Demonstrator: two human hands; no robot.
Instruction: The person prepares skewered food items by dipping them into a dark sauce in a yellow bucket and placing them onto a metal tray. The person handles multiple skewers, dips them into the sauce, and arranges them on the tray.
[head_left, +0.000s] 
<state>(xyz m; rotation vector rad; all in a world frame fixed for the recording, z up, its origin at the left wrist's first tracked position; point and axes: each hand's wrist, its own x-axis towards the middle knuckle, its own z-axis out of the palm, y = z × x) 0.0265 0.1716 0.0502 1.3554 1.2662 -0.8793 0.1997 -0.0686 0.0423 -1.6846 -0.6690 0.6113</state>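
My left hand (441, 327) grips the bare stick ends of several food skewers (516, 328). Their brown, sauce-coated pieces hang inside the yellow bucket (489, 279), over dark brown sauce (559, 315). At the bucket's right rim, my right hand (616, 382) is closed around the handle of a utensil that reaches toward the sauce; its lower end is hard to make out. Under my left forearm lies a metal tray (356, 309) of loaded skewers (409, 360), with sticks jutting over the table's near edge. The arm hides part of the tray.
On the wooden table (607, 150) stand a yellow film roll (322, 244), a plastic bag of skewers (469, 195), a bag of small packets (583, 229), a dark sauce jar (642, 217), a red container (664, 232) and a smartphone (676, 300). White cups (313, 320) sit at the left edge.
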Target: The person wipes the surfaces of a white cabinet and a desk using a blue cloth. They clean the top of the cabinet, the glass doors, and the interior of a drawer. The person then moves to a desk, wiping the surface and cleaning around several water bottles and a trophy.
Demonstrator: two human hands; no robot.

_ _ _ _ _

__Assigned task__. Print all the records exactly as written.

__Solution for this exercise__.
Demonstrator: two human hands; no robot.
Instruction: The person prepares skewered food items by dipping them into a dark sauce in a yellow bucket and placing them onto a metal tray. The person handles multiple skewers, dips them into the sauce, and arranges them on the tray.
[head_left, +0.000s] 
<state>(xyz m; rotation vector rad; all in a world frame fixed for the recording, z up, its origin at the left wrist's first tracked position; point and axes: each hand's wrist, its own x-axis towards the middle knuckle, its own z-axis out of the palm, y = z × x) 0.0265 0.1716 0.0502 1.3554 1.2662 -0.8793 0.1997 -0.0686 0.0423 -1.6846 -0.6690 0.6113</state>
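My left hand (441, 327) grips the bare stick ends of several food skewers (516, 328). Their brown, sauce-coated pieces hang inside the yellow bucket (489, 279), over dark brown sauce (559, 315). At the bucket's right rim, my right hand (616, 382) is closed around the handle of a utensil that reaches toward the sauce; its lower end is hard to make out. Under my left forearm lies a metal tray (356, 309) of loaded skewers (409, 360), with sticks jutting over the table's near edge. The arm hides part of the tray.
On the wooden table (607, 150) stand a yellow film roll (322, 244), a plastic bag of skewers (469, 195), a bag of small packets (583, 229), a dark sauce jar (642, 217), a red container (664, 232) and a smartphone (676, 300). White cups (313, 320) sit at the left edge.
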Target: The person wipes the surfaces of a white cabinet and a desk using a blue cloth. They clean the top of the cabinet, the glass doors, and the interior of a drawer. The person then moves to a desk, wiping the surface and cleaning around several water bottles and a trophy.
Demonstrator: two human hands; no robot.

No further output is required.